International career
- Years: Team / Apps / (Points)
- 2006–2007: United States / 9 / (0)
- Correct as of 31 December 2020

Coaching career
- Years: Team
- 2008–2013: Utah Warriors
- 2015–2017: Penn State University
- 2018–2019: Rugby Utah Selects

= Blake Burdette =

US international rugby union player (born 1980)

Blake Burdette (born January 19, 1980, in Minneapolis) is a rugby coach and former American rugby union hooker or prop. He was a member of the United States national rugby union team and made his international debut in 2006 against Uruguay. Burdette played for the USA Eagles in the 2007 Rugby World Cup. Currently, he has returned to playing professionally with Utah Warriors having come out of retirement aged 39, 12 years after previous professional rugby playing experience.
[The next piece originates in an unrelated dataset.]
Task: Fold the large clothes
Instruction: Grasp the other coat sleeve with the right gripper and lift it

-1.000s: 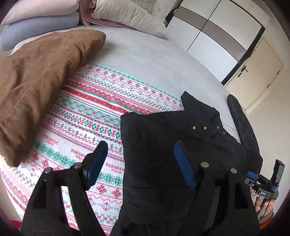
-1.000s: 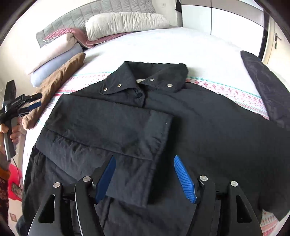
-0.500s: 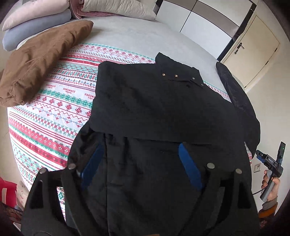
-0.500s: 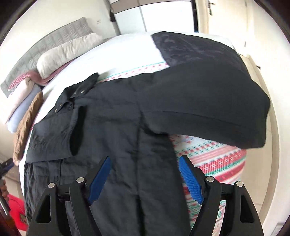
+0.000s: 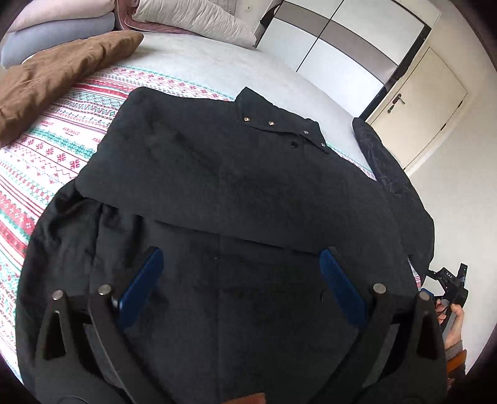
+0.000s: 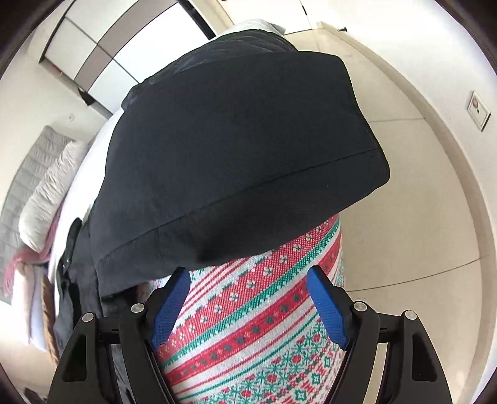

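A black jacket (image 5: 248,186) lies face up on a patterned blanket (image 5: 46,149), its snap collar (image 5: 279,124) at the far end. One sleeve is folded across the chest. My left gripper (image 5: 240,253) hovers over the jacket's lower body, jaws opening wide, nothing pressed between the pads. My right gripper (image 6: 248,272) stands open over the blanket (image 6: 264,326) at the bed's side. The jacket's other sleeve (image 6: 233,140) spreads out just beyond its fingertips, untouched. A hand (image 5: 453,317) holds that gripper at the right edge of the left wrist view.
A brown cushion (image 5: 56,68) and stacked pillows (image 5: 192,18) lie at the head of the bed. A dark quilted garment (image 5: 376,161) lies beyond the jacket. Wardrobe (image 5: 326,40) and door (image 5: 419,102) stand behind. Pale floor (image 6: 419,217) runs beside the bed.
My left gripper moved from over the blanket onto the jacket's lower body and its jaws widened. My right gripper swung and rolled from above the chest to the bed's side by the spread sleeve.
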`<state>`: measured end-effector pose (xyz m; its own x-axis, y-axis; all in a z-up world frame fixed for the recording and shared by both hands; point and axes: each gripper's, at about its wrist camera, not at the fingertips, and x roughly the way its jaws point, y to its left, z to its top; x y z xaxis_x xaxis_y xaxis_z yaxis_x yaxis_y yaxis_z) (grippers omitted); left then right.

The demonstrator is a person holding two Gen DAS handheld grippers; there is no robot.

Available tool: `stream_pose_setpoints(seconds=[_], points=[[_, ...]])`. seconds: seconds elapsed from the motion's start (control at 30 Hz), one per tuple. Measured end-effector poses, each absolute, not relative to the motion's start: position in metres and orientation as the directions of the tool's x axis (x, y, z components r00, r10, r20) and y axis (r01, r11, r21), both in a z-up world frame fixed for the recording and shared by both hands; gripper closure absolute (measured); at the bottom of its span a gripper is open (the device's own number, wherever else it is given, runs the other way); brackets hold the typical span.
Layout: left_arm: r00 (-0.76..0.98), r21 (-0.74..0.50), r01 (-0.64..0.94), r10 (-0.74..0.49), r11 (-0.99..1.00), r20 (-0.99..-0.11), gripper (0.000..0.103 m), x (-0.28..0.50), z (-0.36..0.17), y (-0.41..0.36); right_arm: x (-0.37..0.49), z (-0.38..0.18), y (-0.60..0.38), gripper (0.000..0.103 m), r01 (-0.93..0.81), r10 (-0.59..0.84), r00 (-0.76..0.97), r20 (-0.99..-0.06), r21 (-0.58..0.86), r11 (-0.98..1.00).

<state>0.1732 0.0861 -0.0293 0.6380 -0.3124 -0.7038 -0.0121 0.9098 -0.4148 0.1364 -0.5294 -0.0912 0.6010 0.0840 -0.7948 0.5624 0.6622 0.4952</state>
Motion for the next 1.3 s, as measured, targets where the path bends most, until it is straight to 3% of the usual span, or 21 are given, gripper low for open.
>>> stream_pose_setpoints(seconds=[0.13,0.4,0.47,0.53,0.6,0.73,0.9,1.03,1.3], points=[[0.635,-0.474,-0.015,-0.358,0.881,-0.685,0.003,0.176,-0.045,0.084,0.14,-0.102,-0.547,0.024,0.596,0.094,0.623,-0.777,0.549,0.586],[0.658,-0.43,0.046,-0.351,0.902,-0.666,0.003,0.179,-0.043,0.074,0.133,-0.131,-0.577,0.026,0.614,0.086,0.741,-0.666,0.724,0.313],[0.662,-0.424,0.051,-0.348,0.904,-0.664,0.003,0.18,-0.044,0.075,0.132,-0.133,-0.578,0.04,0.599,0.07,0.77,-0.635,0.755,0.266],[0.673,-0.415,0.052,-0.339,0.908,-0.657,0.003,0.18,-0.043,0.076,0.133,-0.125,-0.573,0.075,0.605,0.023,0.772,-0.635,0.746,0.279],[0.685,-0.41,0.05,-0.33,0.911,-0.65,0.003,0.181,-0.04,0.078,0.132,-0.106,-0.564,0.089,0.635,-0.059,0.752,-0.657,0.697,0.334],[0.698,-0.425,0.045,-0.332,0.904,-0.634,0.003,0.183,-0.038,0.085,0.13,-0.051,-0.534,0.092,0.674,-0.244,0.715,-0.655,0.554,0.488],[0.706,-0.464,0.04,-0.354,0.885,-0.614,0.003,0.184,-0.034,0.094,0.13,0.023,-0.483,0.093,0.633,-0.369,0.749,-0.551,0.43,0.644],[0.715,-0.477,0.038,-0.357,0.878,-0.601,0.003,0.185,-0.031,0.099,0.134,0.072,-0.436,0.093,0.562,-0.377,0.794,-0.477,0.34,0.754],[0.719,-0.52,0.027,-0.378,0.854,-0.583,0.003,0.188,-0.031,0.109,0.176,0.123,-0.301,0.093,0.356,-0.288,0.862,-0.417,0.094,0.93]])
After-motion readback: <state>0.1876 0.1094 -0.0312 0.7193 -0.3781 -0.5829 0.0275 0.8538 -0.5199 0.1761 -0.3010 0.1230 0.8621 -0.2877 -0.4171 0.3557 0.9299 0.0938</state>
In 2002, Burdette played as a University of Utah football walk-on. In his senior year, Burdette was nicknamed the 'Utah Man' on the campus' football team. Burdette played every game in the 2004 season for the Utah Utes football team, and played for the Utes as an 4x All-American rugby player (2003–2006), before dedicating his time to playing professional rugby in England. His England rugby career lasted only one season due to injury.

==Coaching==
In 2007, Burdette joined the Utah Utes rugby team as assistant coach, taking over as head coach in 2009, but resigned due to an incident involving alcohol and assault of a trainer.

In 2015, Burdette was hired as head coach of The Pennsylvania State University's Men's Rugby Team. Burdette is the first full-time, university employed head coach in the history of PSU rugby. Unfortunately this didn’t last long he was ousted in January of 2017 despite being 12-0.